• _Problem description_
Among the entries below, please show each line that carries the word "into".

• _Records from a data source_
------------------------

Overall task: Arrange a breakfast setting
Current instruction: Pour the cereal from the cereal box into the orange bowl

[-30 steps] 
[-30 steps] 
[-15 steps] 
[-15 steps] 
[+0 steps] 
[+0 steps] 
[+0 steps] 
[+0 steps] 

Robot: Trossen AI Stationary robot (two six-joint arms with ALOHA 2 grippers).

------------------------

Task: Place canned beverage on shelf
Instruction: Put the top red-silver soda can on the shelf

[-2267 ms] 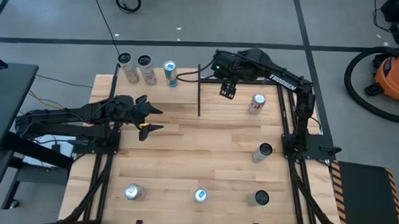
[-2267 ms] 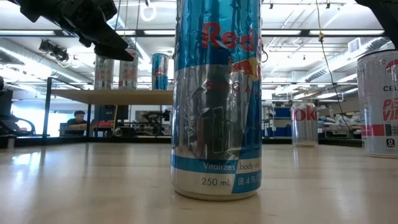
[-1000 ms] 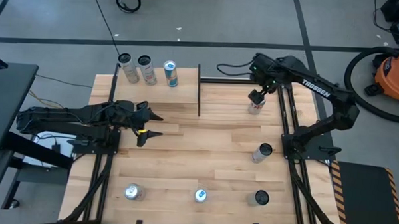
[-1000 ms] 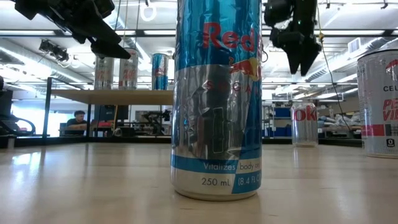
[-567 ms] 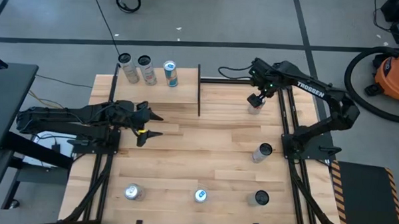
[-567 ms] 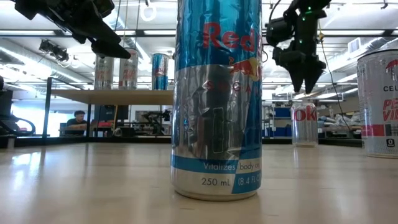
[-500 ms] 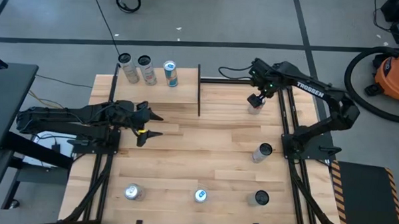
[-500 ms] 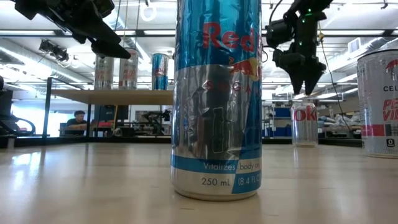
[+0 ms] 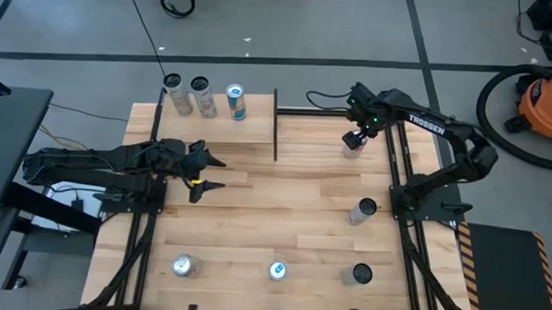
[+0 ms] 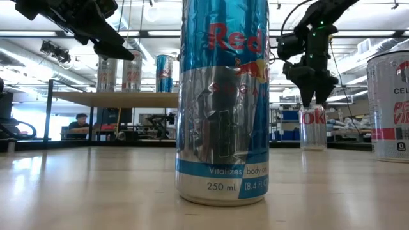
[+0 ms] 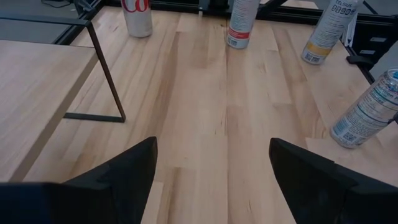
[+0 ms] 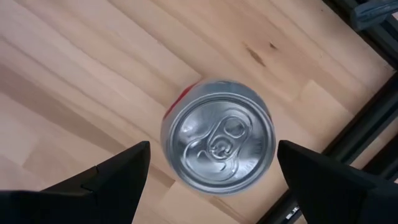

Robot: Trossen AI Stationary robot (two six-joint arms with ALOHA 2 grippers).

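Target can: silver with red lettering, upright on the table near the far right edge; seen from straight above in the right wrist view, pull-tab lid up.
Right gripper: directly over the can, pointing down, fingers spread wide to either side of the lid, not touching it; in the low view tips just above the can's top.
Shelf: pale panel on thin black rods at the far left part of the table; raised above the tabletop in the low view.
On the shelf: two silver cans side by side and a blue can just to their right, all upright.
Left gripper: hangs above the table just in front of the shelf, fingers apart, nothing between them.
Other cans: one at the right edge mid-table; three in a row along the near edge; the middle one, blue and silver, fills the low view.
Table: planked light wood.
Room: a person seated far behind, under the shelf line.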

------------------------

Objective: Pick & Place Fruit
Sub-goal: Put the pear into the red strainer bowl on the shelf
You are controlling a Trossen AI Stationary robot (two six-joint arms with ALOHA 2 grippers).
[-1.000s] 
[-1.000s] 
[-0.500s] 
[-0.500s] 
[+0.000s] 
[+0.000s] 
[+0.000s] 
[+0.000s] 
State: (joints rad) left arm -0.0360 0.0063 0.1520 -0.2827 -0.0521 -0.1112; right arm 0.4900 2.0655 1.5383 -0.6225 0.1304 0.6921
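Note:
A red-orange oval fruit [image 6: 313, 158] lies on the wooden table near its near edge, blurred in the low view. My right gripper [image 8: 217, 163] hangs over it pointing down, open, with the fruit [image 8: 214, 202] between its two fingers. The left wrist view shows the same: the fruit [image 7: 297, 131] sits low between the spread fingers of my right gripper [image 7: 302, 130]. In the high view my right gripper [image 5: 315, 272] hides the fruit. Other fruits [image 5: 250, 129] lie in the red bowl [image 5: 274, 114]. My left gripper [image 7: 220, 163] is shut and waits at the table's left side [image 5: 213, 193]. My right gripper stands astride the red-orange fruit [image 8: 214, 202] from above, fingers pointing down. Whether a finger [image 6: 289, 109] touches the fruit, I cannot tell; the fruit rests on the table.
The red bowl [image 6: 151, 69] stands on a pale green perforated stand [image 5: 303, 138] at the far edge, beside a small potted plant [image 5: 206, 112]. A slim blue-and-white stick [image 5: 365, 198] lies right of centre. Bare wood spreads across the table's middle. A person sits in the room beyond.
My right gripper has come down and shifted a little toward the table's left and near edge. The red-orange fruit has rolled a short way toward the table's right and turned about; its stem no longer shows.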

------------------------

• _Answer to this task_
Current instruction: Pour the cereal from the cereal box into the orange bowl
Sub-goal: Put the pear into the red strainer bowl on the shelf

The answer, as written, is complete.